Instructions to follow — Find the line containing "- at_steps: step" in the listing below. Repeat it exactly, along with each following line up to and including the one containing "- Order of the".

(Beginning of Task inputs)

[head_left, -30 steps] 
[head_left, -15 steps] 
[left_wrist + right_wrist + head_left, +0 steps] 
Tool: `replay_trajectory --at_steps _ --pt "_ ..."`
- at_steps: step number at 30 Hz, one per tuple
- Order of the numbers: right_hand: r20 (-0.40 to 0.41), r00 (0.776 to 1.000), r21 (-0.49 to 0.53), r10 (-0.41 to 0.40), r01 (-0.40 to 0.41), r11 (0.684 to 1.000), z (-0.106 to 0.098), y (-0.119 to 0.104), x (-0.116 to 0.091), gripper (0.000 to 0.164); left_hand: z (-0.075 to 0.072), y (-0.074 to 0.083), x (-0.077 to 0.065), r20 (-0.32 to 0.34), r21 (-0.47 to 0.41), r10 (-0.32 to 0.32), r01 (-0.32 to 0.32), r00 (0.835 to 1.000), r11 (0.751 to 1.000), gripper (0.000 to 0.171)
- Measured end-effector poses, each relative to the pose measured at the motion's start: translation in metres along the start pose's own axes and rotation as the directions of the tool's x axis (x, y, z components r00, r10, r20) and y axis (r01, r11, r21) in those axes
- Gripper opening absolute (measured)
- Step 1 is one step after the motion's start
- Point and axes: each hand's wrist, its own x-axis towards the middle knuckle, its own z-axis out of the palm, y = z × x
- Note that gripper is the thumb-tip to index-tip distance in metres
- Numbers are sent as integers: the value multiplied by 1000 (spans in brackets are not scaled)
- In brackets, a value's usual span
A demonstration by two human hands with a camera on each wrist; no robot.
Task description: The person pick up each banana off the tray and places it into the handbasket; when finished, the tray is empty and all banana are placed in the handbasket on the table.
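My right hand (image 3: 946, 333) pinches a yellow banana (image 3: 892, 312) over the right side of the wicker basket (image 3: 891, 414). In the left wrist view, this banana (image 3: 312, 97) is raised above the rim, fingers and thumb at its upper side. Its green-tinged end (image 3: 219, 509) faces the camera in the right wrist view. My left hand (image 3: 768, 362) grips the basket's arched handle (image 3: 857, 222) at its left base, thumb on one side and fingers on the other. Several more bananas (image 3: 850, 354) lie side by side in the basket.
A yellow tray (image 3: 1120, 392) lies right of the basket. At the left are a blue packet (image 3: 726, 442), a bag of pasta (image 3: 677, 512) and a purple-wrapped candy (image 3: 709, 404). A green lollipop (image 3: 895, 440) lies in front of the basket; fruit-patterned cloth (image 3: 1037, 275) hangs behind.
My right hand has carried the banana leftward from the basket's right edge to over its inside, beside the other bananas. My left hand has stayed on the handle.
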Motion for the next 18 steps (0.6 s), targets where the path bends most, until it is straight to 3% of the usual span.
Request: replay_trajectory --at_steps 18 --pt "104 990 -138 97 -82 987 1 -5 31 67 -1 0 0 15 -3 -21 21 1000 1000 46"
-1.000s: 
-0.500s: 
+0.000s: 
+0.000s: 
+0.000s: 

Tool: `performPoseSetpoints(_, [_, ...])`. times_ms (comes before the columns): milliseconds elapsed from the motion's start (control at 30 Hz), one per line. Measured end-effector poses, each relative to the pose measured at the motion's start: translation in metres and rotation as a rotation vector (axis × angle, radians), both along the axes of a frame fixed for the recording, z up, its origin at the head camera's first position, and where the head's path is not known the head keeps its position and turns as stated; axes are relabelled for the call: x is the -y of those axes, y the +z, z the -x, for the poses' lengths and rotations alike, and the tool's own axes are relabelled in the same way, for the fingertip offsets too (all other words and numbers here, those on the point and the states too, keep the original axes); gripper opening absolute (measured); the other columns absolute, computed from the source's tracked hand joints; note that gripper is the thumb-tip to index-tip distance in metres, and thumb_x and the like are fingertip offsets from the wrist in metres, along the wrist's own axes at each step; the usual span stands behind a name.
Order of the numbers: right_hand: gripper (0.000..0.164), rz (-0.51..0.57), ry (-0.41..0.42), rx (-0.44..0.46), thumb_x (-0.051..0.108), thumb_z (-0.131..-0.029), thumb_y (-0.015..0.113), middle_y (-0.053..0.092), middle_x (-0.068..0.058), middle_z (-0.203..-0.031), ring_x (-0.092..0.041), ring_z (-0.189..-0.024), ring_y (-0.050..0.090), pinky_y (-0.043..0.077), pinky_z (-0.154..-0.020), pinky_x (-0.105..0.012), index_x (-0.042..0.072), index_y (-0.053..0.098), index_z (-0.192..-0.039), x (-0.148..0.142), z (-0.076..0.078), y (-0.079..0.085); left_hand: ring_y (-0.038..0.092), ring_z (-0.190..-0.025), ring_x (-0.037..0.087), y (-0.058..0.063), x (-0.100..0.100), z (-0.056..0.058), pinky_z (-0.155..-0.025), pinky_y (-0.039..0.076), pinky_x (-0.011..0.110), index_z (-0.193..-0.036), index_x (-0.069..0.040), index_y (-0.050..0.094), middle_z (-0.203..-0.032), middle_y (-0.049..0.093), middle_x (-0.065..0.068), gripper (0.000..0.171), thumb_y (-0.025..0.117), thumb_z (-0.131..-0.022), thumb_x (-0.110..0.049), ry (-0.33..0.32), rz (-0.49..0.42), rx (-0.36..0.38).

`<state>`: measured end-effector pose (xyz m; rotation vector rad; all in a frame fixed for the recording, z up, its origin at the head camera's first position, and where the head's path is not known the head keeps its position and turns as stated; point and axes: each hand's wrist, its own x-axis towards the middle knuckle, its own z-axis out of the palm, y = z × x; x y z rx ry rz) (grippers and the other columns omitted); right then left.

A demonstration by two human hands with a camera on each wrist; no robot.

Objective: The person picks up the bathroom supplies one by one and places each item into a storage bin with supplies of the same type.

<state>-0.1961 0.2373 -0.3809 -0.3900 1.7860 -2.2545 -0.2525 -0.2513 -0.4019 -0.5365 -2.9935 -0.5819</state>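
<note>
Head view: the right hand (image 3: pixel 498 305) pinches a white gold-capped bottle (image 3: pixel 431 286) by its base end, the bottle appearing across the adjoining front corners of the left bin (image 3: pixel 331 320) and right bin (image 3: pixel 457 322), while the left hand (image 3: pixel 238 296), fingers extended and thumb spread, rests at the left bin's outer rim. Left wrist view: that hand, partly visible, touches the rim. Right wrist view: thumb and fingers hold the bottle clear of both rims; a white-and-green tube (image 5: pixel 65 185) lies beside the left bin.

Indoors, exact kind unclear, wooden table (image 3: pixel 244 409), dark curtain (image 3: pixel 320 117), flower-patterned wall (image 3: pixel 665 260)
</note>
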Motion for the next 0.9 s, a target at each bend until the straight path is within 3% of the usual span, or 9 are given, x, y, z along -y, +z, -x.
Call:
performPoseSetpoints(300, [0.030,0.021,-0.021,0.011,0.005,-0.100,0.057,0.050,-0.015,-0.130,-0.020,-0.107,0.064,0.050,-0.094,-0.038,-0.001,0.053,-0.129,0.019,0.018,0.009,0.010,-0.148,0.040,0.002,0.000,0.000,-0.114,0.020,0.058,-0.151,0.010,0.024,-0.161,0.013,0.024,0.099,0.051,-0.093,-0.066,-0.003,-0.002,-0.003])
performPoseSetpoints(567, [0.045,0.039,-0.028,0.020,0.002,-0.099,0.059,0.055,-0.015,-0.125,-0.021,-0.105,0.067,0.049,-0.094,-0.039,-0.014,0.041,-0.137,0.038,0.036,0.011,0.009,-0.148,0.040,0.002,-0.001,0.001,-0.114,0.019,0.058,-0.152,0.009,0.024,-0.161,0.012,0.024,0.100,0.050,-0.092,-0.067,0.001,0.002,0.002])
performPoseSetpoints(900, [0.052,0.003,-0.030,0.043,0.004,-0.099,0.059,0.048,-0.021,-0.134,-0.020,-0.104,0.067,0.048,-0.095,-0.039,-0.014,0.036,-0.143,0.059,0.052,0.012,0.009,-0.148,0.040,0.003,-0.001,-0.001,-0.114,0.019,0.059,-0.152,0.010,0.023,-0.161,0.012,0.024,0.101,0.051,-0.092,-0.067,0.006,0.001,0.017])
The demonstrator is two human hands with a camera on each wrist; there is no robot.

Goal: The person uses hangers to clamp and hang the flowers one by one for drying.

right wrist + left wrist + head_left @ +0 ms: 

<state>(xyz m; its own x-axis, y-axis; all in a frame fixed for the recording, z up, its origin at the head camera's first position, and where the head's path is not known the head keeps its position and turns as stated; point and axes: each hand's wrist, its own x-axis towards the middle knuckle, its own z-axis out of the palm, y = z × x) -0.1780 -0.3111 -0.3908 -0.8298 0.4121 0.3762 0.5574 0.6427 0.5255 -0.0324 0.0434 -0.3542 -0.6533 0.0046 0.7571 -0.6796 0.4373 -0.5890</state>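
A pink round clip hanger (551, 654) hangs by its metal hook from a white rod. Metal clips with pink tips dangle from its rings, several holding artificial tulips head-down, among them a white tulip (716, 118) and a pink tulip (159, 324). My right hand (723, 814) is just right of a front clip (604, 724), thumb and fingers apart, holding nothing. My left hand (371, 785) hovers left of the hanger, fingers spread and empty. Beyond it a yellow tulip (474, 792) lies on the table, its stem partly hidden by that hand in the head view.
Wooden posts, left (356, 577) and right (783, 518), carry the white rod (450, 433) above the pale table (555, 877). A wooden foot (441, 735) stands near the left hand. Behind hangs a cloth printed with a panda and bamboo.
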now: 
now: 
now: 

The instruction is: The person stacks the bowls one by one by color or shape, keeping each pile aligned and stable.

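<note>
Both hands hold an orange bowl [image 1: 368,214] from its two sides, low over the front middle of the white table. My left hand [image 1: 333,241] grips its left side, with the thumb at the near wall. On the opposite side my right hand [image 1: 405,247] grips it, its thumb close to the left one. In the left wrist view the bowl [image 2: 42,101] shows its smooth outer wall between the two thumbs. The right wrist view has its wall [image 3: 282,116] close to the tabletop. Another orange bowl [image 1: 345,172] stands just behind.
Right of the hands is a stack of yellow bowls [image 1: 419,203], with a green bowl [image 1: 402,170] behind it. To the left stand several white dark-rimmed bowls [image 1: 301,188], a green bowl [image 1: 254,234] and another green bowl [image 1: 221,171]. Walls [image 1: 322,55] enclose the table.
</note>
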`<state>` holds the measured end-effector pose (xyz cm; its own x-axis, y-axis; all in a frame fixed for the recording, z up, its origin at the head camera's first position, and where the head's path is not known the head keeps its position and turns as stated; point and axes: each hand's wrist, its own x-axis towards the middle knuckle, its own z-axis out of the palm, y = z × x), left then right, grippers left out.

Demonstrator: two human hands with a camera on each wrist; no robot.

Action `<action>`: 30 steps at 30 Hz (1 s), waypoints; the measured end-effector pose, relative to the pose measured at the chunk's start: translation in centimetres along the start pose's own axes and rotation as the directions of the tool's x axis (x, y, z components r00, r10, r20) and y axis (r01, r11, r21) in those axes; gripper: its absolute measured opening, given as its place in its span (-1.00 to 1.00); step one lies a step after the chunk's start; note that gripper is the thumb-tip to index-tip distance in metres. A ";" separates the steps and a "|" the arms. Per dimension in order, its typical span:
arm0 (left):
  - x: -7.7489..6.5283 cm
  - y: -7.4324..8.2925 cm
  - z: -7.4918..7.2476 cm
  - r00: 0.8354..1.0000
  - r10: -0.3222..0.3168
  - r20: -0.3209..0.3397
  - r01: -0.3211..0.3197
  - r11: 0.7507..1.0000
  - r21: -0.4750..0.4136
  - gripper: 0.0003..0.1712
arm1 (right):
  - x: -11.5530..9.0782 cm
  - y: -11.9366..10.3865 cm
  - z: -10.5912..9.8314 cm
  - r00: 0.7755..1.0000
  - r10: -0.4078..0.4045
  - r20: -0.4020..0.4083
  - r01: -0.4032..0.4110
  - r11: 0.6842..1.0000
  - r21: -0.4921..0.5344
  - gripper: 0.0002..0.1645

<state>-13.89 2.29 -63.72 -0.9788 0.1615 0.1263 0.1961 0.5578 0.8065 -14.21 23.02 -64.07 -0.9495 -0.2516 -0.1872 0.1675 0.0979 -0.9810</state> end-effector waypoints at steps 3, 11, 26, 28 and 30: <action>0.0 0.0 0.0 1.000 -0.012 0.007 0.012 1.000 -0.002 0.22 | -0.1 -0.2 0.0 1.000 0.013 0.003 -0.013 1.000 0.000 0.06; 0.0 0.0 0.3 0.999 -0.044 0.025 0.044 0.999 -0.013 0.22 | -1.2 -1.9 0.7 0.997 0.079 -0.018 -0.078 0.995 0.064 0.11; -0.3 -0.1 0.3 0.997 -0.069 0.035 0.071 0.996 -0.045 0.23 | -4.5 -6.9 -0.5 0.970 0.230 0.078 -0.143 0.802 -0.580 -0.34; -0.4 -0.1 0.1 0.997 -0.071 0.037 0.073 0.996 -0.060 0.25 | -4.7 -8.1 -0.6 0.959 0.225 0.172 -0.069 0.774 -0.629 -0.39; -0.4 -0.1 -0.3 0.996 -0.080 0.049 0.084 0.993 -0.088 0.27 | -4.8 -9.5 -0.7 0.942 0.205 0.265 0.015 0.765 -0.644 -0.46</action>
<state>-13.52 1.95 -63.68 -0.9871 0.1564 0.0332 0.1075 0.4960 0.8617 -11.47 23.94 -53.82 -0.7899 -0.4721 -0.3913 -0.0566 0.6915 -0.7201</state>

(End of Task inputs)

Result of this task —
- at_steps: step number at 30 Hz, one per tuple
- Order of the numbers: right_hand: r20 (-0.40 to 0.41), r00 (0.776 to 1.000), r21 (-0.49 to 0.53), r10 (-0.41 to 0.40), r01 (-0.40 to 0.41), r11 (0.684 to 1.000), z (-0.106 to 0.098), y (-0.119 to 0.104), x (-0.116 to 0.091), gripper (0.000 to 0.164); left_hand: z (-0.075 to 0.072), y (-0.074 to 0.083), x (-0.077 to 0.065), r20 (-0.32 to 0.34), r21 (-0.47 to 0.41), r10 (-0.32 to 0.32), r01 (-0.32 to 0.32), r00 (0.835 to 1.000), r11 (0.751 to 1.000), gripper (0.000 to 0.171)

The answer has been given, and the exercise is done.